[Work request] Copy, exactly and without additions, every line in the records below from the one holding "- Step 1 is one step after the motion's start" through the one holding "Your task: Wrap", both ends included.

Top of Data for this exercise

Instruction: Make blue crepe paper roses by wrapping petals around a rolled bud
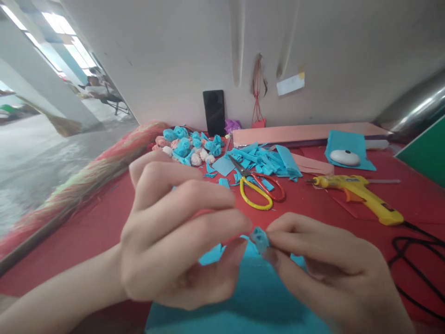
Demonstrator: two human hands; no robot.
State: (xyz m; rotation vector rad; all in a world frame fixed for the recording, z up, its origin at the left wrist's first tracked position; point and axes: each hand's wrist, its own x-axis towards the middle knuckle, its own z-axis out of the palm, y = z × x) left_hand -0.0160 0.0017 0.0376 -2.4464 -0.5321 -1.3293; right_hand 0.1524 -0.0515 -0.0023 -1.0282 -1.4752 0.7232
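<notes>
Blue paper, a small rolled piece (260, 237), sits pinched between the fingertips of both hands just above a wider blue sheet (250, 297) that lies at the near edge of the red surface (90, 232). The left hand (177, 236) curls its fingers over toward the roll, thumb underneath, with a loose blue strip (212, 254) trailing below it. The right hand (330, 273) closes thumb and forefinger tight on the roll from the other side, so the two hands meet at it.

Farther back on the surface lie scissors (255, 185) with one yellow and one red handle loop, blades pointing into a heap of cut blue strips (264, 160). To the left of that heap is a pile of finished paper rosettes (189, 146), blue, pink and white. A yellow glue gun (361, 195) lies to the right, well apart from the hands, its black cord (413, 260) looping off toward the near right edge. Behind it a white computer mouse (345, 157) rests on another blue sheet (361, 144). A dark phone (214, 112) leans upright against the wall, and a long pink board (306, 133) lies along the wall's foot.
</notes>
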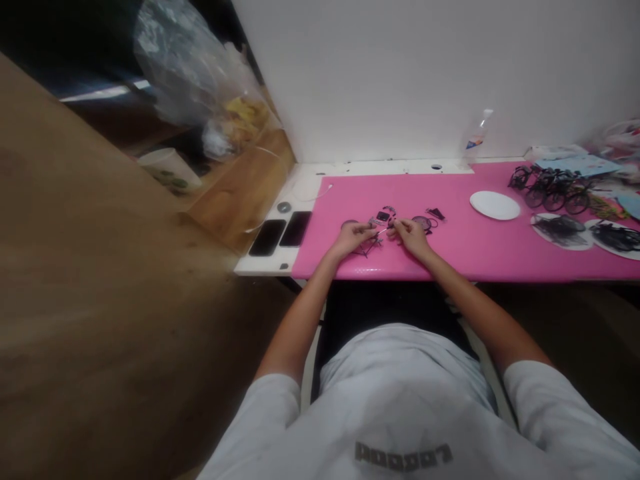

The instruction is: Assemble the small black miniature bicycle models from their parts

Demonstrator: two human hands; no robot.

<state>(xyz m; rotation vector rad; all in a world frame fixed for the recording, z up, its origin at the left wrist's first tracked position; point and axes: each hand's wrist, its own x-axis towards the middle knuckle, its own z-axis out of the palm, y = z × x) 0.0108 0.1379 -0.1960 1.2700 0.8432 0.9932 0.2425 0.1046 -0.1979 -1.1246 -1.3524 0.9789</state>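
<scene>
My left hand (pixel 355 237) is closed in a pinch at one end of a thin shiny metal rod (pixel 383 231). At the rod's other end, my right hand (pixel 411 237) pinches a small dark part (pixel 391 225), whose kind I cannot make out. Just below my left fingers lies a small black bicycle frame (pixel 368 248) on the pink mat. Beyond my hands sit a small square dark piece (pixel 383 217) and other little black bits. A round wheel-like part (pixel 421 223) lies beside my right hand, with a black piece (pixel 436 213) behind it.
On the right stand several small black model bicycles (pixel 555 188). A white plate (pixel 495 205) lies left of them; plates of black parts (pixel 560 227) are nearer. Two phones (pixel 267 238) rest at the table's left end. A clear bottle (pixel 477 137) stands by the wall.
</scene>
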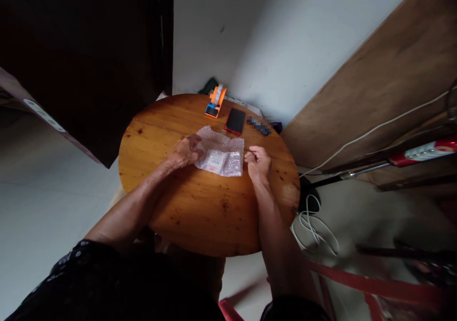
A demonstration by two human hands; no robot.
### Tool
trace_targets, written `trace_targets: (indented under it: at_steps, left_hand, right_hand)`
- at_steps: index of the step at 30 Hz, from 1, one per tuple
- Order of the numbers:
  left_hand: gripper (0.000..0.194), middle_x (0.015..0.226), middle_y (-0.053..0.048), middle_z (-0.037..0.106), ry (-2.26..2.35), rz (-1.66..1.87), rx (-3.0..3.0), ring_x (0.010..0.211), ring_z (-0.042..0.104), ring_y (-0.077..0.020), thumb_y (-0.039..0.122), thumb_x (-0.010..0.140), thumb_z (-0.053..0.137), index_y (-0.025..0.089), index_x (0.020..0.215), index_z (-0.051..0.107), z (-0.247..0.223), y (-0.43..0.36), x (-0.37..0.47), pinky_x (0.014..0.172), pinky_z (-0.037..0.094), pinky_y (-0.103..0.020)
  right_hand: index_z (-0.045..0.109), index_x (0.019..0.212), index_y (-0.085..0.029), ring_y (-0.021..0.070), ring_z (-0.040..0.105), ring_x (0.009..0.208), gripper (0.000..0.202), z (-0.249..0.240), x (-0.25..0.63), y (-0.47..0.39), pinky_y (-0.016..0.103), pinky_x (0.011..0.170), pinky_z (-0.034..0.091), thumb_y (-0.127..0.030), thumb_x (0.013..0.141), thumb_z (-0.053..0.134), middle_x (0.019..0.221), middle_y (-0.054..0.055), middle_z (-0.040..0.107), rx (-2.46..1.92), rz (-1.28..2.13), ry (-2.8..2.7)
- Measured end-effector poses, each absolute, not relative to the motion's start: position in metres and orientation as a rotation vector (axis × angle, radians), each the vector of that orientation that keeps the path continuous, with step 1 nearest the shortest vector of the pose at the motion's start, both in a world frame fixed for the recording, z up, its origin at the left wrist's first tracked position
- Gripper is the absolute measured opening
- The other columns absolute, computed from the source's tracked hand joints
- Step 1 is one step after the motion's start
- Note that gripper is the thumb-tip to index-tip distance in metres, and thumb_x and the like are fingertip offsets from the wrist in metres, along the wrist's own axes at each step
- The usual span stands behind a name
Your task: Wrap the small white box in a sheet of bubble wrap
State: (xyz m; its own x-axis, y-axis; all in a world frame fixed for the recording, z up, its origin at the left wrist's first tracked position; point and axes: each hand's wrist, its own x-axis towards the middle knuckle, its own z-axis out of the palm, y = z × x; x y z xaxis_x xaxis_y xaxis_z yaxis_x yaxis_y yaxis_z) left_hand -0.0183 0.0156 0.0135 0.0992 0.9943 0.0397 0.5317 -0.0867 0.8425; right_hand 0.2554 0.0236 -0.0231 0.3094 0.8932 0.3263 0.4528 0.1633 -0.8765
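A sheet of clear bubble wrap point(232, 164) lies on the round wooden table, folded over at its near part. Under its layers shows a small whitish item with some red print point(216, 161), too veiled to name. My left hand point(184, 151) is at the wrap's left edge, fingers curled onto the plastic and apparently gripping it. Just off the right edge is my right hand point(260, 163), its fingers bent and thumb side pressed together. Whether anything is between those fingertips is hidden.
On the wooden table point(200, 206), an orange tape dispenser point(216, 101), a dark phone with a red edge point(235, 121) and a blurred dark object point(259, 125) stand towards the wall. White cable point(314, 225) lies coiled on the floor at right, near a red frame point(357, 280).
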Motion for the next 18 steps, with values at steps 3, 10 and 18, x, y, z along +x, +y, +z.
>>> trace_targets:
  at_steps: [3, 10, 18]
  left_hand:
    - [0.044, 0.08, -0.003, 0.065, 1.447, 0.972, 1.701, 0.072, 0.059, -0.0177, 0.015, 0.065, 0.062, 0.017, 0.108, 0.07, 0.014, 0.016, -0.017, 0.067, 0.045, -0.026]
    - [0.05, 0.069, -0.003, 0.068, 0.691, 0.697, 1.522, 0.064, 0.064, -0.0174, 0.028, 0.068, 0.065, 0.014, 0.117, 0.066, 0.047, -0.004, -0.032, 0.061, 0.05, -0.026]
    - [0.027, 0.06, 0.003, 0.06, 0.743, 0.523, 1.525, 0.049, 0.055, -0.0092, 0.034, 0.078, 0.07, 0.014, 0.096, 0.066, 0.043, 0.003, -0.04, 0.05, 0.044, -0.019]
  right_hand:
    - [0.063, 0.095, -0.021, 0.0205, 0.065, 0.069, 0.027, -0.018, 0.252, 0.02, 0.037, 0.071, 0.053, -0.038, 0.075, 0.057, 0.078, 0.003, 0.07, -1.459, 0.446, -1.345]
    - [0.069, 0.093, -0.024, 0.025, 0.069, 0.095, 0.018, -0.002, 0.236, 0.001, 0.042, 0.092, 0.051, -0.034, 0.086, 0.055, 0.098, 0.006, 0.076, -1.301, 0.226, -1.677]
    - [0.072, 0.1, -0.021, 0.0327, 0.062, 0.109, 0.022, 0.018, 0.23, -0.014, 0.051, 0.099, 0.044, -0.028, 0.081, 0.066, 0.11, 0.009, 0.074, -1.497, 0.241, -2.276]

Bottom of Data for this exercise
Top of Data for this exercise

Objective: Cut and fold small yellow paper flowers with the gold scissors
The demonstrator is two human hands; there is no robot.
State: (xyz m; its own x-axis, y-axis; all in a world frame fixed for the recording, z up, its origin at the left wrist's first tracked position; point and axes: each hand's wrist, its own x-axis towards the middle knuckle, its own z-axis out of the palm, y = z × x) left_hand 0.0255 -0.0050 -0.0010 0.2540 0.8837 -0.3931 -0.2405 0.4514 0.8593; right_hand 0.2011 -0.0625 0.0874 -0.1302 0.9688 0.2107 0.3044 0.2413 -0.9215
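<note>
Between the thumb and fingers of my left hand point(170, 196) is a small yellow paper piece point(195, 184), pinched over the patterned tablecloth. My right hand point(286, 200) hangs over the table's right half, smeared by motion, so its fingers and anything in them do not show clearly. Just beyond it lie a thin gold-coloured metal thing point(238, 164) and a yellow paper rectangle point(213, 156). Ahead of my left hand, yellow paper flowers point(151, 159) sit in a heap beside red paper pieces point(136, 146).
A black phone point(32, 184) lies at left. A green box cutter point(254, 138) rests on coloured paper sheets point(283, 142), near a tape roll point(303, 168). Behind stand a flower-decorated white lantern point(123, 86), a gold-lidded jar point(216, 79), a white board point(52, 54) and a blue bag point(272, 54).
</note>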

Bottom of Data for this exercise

[Final answer]
- Step 1 is one step after the motion's start
- Note that gripper is the thumb-tip to index-tip distance in metres, and thumb_x and the like are fingertip offsets from the wrist in metres, along the wrist's own axes at each step
- The usual span stands behind a name
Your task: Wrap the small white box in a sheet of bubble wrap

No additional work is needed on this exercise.